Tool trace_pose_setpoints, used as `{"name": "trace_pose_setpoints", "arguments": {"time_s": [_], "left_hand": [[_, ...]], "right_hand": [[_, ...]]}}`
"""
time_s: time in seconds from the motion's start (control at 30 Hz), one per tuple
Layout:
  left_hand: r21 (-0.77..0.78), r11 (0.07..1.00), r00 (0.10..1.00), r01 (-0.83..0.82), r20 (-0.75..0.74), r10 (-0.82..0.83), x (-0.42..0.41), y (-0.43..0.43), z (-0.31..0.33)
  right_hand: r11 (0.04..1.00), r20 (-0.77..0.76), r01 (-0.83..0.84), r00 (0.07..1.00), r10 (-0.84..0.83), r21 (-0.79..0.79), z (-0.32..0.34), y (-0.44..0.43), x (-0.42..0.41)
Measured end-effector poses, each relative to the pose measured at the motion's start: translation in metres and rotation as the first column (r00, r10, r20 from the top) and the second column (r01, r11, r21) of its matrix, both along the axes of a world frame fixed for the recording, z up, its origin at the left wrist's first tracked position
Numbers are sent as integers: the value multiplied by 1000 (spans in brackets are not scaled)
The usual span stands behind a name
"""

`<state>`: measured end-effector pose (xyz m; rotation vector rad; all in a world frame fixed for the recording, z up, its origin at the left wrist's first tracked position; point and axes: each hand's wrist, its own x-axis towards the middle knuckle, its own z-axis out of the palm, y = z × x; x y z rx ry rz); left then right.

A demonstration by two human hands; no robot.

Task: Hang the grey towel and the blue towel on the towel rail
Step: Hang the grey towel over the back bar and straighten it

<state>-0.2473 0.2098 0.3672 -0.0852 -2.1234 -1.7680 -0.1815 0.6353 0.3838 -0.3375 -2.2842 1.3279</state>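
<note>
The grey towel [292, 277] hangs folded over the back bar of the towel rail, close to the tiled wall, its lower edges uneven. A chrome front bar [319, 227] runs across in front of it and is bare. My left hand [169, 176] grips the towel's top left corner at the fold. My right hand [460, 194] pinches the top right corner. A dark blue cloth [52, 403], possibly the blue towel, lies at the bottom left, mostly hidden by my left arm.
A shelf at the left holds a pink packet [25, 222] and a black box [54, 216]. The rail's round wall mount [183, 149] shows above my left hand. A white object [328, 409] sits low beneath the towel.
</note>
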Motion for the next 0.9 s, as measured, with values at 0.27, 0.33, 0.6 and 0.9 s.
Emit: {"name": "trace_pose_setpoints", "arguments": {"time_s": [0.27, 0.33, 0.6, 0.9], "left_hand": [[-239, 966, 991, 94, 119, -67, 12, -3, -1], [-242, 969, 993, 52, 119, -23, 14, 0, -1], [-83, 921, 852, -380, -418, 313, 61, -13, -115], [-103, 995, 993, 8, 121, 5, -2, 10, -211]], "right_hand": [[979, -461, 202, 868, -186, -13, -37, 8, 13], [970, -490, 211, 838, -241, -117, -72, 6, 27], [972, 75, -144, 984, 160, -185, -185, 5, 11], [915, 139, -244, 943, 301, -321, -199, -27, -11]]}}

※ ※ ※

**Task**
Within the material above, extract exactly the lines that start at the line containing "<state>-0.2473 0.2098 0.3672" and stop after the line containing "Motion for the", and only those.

**Output of the task**
<state>-0.2473 0.2098 0.3672 -0.0852 -2.1234 -1.7680 -0.1815 0.6353 0.3838 -0.3375 -2.2842 1.3279</state>
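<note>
The grey towel [292, 277] hangs folded over the back bar of the towel rail, close to the tiled wall, its lower edges uneven. A chrome front bar [319, 227] runs across in front of it and is bare. My left hand [169, 176] grips the towel's top left corner at the fold. My right hand [460, 194] pinches the top right corner. A dark blue cloth [52, 403], possibly the blue towel, lies at the bottom left, mostly hidden by my left arm.
A shelf at the left holds a pink packet [25, 222] and a black box [54, 216]. The rail's round wall mount [183, 149] shows above my left hand. A white object [328, 409] sits low beneath the towel.
</note>
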Motion for the next 0.9 s, as measured, with values at 0.27, 0.33, 0.6 and 0.9 s.

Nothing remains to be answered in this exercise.